* **Aim of the exercise**
Although the data holds pictures, return only the lines from the one containing "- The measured" to the end, exactly, and without them.

* **Data block**
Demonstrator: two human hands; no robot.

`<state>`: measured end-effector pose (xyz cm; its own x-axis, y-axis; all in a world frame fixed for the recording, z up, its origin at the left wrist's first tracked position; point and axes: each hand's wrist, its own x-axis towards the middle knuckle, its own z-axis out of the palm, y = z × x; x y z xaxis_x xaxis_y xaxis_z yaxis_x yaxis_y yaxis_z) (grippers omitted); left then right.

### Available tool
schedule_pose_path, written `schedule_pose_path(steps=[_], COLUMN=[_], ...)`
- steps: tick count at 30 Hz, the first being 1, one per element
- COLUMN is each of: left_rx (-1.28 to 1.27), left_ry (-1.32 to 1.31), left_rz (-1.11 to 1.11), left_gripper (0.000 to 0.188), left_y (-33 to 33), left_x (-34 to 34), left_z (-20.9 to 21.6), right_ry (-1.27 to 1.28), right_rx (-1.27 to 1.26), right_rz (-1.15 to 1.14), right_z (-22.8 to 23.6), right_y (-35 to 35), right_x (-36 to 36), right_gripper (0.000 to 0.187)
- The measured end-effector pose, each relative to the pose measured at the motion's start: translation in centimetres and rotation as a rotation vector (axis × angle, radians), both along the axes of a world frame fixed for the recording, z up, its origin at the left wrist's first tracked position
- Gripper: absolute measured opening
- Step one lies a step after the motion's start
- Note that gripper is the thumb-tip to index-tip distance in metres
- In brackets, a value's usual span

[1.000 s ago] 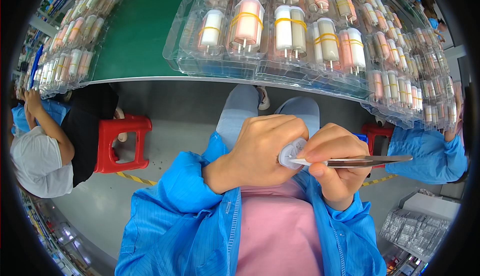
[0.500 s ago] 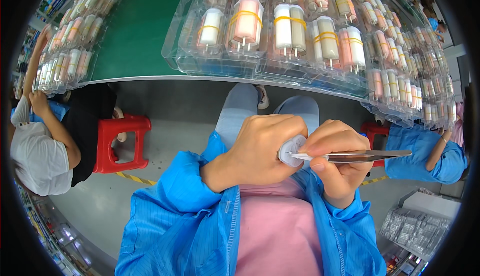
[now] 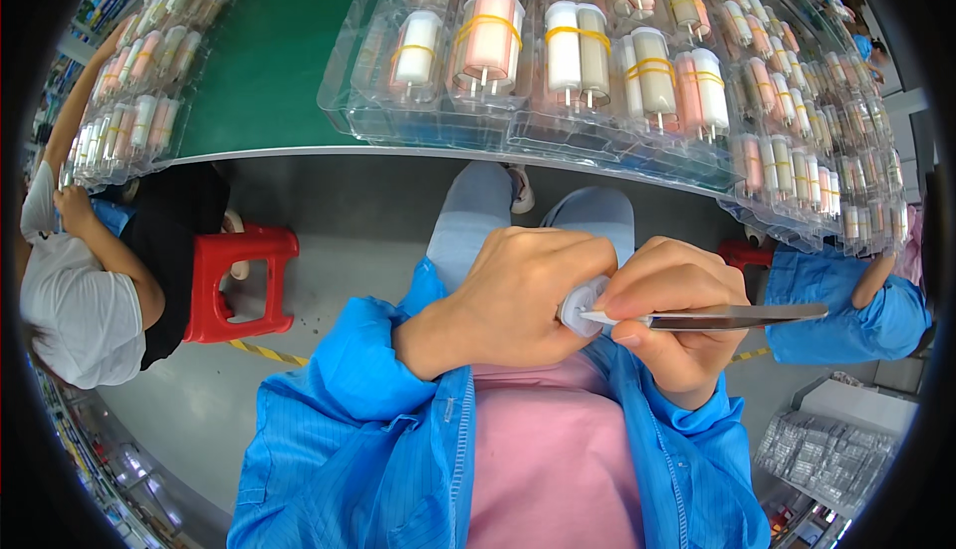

* **Result of this task**
- The measured end-effector pose, each relative to the pose measured at the motion's start: translation in centimetres and rotation as a rotation vector (axis × angle, radians), both along the axes of a world frame fixed for the recording, z up, its origin at the left wrist's first tracked position
- Gripper: absolute measured opening
- Step one lies a step after the motion's start
- Note that gripper is the thumb-tip to index-tip distance in metres
- In brackets, a value's usual span

[1.000 s ago] 
[0.500 s ago] 
[now] 

The response to this exercise is complete.